WHAT YOU SHOULD DO = Lines with the string "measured" are to be identified in the listing and copied.

---------- EXERCISE DATA ----------

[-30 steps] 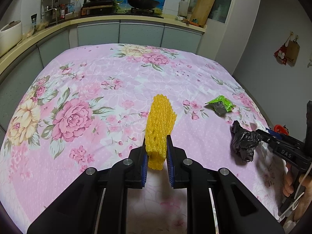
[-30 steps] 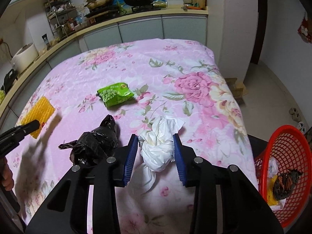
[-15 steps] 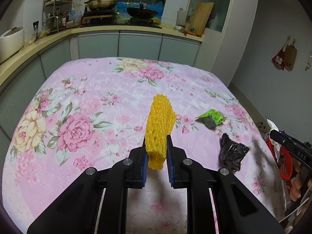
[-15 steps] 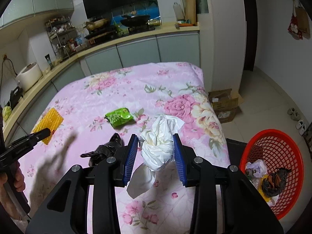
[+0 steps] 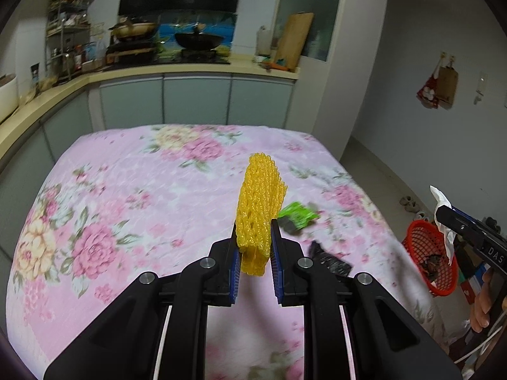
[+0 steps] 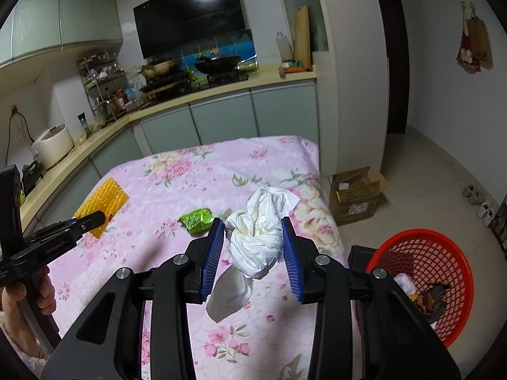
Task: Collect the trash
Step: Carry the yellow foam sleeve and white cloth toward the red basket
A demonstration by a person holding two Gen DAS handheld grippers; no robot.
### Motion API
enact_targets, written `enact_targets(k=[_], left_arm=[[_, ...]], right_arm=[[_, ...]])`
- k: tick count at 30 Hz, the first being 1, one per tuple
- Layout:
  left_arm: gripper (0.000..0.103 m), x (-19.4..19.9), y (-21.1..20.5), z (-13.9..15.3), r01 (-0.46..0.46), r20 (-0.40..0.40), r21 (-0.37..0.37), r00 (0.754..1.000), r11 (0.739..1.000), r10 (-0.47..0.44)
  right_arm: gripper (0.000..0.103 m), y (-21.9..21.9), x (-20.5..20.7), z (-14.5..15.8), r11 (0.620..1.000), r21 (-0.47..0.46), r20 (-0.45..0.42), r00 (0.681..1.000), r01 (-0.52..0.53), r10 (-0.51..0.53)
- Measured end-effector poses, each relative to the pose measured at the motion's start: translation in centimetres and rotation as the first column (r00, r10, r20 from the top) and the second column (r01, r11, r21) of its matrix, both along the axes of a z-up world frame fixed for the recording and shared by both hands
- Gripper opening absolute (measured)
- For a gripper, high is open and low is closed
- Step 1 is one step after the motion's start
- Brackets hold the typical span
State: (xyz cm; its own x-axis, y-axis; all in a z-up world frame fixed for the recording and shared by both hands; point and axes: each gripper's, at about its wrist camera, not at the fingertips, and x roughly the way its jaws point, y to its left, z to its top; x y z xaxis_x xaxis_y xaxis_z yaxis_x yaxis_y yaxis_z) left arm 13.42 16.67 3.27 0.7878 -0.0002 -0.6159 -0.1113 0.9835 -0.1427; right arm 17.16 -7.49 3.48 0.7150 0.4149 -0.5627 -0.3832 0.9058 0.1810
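Table covered by floral cloth (image 5: 133,196), matt, quilted texture. Yellow foam net (image 5: 258,202) seen as soft, open-meshed, rough. White plastic bag (image 6: 258,237) knotted, thin, slightly glossy (creased). Green wrapper (image 6: 196,218) shiny film. Red basket (image 6: 443,253) made of moulded plastic lattice. Gripper pads (image 6: 210,253) ribbed blue rubber; arms matt black plastic, metal screws.

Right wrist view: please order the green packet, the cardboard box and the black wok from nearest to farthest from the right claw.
1. Green packet: on the flowered cloth, just left of the right claw.
2. Cardboard box: on the floor, right of the table's far end.
3. Black wok: on the stove at the back counter.
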Motion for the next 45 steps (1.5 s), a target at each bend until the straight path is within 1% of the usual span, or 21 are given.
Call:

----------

EXERCISE RESPONSE =
- Measured end-effector poses, each relative to the pose measured at the motion's start: translation in centimetres and rotation as the first column (r00, r10, r20 from the top) and the second column (r01, r11, r21) of its matrix, both along the axes of a z-up world frame fixed for the recording and shared by both hands
- Gripper opening absolute (measured)

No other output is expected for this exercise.